Group IV consisted of the genotypes ‘Laoshannaizi’ (Malus × astracanica, No. 11), M. doumeri (No. 10), M. domestica subsp. chinensis var. binzi (No. 12) and M. asiatica (No. 13), which were species cultivated in China. M. sylvestris (No. 14) and M. sylvestris var. praecox (No. 15) were also placed into this cluster. All genotypes in this group were classified to the Sect. Malus. These four cultivated species (No. 10–No. 13) originated in China and were clustered into Group IV, once again an indication for their close genetic relationships. Two accessions, M. ioensis (No. 18) and M. angustifolia (No. 21) originated from Central America and formed Cluster V with a similarity level of 0.652. The genotype M. yunnanensis (No. 8) formed an independent group VI. As an ancient diploid species native to China, M. yunnanensis has its original characteristic features significantly different compared to the patterns of the other analysed materials. These results are also in agreement with an isozyme analysis showing that the species of Ser. Yunnanensis in the Malus genus were more primitive.[19]

Conclusions

In this study, the genotypes with same parental blood were clustered together, and their similarity coefficients were higher, also reflecting the close relationship between them, such as with M. hupehensis var. mengshanensis and M. hupehensis, ‘Shajinhaitang’ and ‘Duohuahaitang’, etc. The constructed dendrogram showed that some of the clustered biotypes were largely congruent in relation to their geographic distribution. The genotypes in Sect. Malus, Sorbomalus and Chloromeles were separated to a great extent. However, the DNA patterns for some biotype groups did not demonstrate a relative agreement in their pedigrees. In Ser. Yunnanensis, M. yunnanesis was independently separated, while M. prattii was clustered in Group III with M. bhutanica, M. platycarpa and M. fusca classified into Ser. Kansuenses. Five biotypes that originated from the American Region were dispersed into two groups within the dendrogram.

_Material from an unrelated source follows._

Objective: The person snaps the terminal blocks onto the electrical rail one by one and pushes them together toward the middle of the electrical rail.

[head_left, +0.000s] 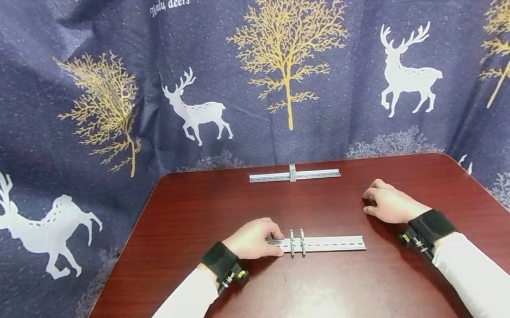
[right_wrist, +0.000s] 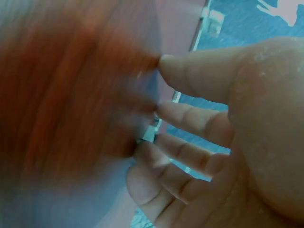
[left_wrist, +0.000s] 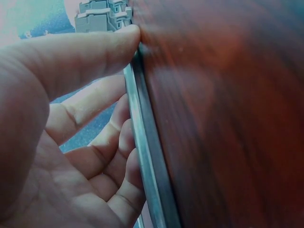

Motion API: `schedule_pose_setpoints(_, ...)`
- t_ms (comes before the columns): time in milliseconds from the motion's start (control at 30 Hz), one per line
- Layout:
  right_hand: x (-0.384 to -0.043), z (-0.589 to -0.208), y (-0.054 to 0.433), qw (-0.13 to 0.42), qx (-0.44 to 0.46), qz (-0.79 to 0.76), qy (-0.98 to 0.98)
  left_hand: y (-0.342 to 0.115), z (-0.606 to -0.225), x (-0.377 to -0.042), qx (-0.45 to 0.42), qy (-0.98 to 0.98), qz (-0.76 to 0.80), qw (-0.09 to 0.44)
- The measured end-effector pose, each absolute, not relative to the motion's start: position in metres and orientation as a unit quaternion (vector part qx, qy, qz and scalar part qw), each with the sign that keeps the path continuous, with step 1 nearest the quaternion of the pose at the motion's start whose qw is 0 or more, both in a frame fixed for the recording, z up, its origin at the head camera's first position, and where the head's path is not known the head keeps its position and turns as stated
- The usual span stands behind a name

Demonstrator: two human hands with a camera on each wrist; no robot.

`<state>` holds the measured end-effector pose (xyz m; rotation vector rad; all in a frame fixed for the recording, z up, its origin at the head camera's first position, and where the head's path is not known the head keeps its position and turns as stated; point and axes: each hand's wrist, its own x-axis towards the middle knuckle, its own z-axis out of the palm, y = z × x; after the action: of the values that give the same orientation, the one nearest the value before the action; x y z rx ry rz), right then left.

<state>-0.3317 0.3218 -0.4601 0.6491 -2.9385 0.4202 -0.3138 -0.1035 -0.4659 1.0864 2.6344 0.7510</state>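
A slotted metal mounting rail [head_left: 334, 244] lies across the table in front of me. Its left end is gripped by my left hand [head_left: 253, 239], thumb on the near edge and fingers on the far side. Just right of that hand, two narrow clips [head_left: 302, 242] sit crosswise on the rail. The left wrist view shows grey clip bodies [left_wrist: 95, 21] beyond the thumb tip and the rail's long edge [left_wrist: 146, 128] beside the fingers. To the right of the rail, my right hand [head_left: 392, 204] rests with fingertips at the tabletop, loosely bent and holding nothing.
Farther back, a second metal rail [head_left: 318, 174] with clips [head_left: 292, 173] near its middle lies close to the rear edge of the reddish-brown table [head_left: 193, 206]. A dark blue curtain [head_left: 227, 37] printed with deer and trees hangs behind and around the table.
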Motion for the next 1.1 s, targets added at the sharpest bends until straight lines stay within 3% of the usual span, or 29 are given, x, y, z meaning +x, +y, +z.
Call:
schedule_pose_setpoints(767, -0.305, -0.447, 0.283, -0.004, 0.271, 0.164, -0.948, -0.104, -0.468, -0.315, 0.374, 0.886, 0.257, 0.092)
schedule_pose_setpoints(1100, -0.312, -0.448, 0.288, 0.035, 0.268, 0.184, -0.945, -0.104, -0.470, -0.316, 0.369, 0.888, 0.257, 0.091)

These conflicting observations reflect their complex genetic backgrounds. A follow-up research that includes combination with SSR, ISSR and other molecular markers can be carried out. Through a further increase in the number of markers and expansion in the scope of biotypes, a vaster theoretical basis addressing the Malus resources, genetic relationships and taxonomic status would be provided.